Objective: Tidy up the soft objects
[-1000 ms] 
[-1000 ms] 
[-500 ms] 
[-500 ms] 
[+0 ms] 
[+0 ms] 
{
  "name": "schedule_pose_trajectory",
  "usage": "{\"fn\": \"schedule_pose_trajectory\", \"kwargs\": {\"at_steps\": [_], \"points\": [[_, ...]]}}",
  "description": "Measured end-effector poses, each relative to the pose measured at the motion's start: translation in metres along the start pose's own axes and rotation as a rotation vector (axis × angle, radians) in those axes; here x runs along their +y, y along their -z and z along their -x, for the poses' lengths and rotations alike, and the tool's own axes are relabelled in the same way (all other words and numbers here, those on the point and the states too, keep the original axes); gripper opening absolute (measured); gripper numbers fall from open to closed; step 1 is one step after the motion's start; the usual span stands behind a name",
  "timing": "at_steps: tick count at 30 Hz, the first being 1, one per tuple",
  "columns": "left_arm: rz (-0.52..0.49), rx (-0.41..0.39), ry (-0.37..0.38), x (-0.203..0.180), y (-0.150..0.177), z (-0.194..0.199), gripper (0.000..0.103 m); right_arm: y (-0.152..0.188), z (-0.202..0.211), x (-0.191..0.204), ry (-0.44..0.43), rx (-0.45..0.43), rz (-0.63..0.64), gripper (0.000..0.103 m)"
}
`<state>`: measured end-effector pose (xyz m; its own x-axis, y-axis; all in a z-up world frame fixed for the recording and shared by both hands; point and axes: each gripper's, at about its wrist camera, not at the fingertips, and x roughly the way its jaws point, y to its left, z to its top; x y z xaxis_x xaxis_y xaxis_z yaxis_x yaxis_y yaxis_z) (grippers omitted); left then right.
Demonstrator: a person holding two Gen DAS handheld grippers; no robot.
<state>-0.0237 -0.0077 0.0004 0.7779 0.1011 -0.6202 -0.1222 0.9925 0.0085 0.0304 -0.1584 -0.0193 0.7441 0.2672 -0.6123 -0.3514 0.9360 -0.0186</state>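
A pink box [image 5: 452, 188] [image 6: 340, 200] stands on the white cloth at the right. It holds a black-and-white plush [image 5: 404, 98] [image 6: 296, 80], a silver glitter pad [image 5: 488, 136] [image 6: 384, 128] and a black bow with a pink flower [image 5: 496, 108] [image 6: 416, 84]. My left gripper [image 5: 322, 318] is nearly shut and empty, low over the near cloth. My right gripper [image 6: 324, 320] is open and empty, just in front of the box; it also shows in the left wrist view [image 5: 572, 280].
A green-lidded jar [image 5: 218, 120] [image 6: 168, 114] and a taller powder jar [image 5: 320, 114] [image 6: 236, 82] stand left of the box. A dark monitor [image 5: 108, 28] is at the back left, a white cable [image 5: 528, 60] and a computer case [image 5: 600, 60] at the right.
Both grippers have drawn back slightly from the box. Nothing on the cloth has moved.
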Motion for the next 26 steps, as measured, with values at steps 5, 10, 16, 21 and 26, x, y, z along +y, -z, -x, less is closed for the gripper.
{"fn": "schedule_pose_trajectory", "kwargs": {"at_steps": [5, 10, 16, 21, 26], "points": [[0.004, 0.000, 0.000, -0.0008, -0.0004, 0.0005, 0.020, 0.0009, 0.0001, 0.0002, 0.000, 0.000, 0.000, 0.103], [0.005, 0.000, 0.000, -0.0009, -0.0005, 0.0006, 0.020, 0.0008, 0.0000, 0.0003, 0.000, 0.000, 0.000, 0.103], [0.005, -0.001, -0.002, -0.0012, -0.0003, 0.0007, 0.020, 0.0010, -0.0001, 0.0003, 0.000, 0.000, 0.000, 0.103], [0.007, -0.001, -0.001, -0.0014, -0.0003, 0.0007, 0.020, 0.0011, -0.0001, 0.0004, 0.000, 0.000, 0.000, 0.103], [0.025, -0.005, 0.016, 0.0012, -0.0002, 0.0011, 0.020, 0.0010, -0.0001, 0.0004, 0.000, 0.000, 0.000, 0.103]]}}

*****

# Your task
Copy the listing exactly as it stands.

# Task response
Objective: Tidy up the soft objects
[-1000 ms] 
[-1000 ms] 
[-500 ms] 
[-500 ms] 
[+0 ms] 
[+0 ms] 
{
  "name": "schedule_pose_trajectory",
  "usage": "{\"fn\": \"schedule_pose_trajectory\", \"kwargs\": {\"at_steps\": [_], \"points\": [[_, ...]]}}",
  "description": "Measured end-effector poses, each relative to the pose measured at the motion's start: translation in metres along the start pose's own axes and rotation as a rotation vector (axis × angle, radians) in those axes; here x runs along their +y, y along their -z and z along their -x, for the poses' lengths and rotations alike, and the tool's own axes are relabelled in the same way (all other words and numbers here, those on the point and the states too, keep the original axes); gripper opening absolute (measured); gripper numbers fall from open to closed; step 1 is one step after the motion's start; the usual span stands behind a name",
  "timing": "at_steps: tick count at 30 Hz, the first being 1, one per tuple",
  "columns": "left_arm: rz (-0.52..0.49), rx (-0.41..0.39), ry (-0.37..0.38), x (-0.203..0.180), y (-0.150..0.177), z (-0.194..0.199), gripper (0.000..0.103 m); right_arm: y (-0.152..0.188), z (-0.202..0.211), x (-0.191..0.204), ry (-0.44..0.43), rx (-0.45..0.43), rz (-0.63..0.64), gripper (0.000..0.103 m)"
}
`<state>`: measured end-effector pose (xyz m; its own x-axis, y-axis; all in a z-up world frame fixed for the recording and shared by both hands; point and axes: each gripper's, at about its wrist camera, not at the fingertips, and x roughly the way its jaws point, y to its left, z to its top; x y z xaxis_x xaxis_y xaxis_z yaxis_x yaxis_y yaxis_z) (grippers omitted); left then right.
Demonstrator: a person holding two Gen DAS handheld grippers; no robot.
<state>-0.0237 -0.0077 0.0004 0.7779 0.1011 -0.6202 -0.1222 0.9925 0.0085 0.0304 -0.1584 -0.0193 0.7441 0.2672 -0.6123 -0.3514 0.9360 -0.0186</state>
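A pink box [image 5: 452, 188] [image 6: 340, 200] stands on the white cloth at the right. It holds a black-and-white plush [image 5: 404, 98] [image 6: 296, 80], a silver glitter pad [image 5: 488, 136] [image 6: 384, 128] and a black bow with a pink flower [image 5: 496, 108] [image 6: 416, 84]. My left gripper [image 5: 322, 318] is nearly shut and empty, low over the near cloth. My right gripper [image 6: 324, 320] is open and empty, just in front of the box; it also shows in the left wrist view [image 5: 572, 280].
A green-lidded jar [image 5: 218, 120] [image 6: 168, 114] and a taller powder jar [image 5: 320, 114] [image 6: 236, 82] stand left of the box. A dark monitor [image 5: 108, 28] is at the back left, a white cable [image 5: 528, 60] and a computer case [image 5: 600, 60] at the right.
Both grippers have drawn back slightly from the box. Nothing on the cloth has moved.
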Motion for the next 26 steps, as measured, with values at steps 5, 10, 16, 21 and 26, x, y, z along +y, -z, -x, less is closed for the gripper.
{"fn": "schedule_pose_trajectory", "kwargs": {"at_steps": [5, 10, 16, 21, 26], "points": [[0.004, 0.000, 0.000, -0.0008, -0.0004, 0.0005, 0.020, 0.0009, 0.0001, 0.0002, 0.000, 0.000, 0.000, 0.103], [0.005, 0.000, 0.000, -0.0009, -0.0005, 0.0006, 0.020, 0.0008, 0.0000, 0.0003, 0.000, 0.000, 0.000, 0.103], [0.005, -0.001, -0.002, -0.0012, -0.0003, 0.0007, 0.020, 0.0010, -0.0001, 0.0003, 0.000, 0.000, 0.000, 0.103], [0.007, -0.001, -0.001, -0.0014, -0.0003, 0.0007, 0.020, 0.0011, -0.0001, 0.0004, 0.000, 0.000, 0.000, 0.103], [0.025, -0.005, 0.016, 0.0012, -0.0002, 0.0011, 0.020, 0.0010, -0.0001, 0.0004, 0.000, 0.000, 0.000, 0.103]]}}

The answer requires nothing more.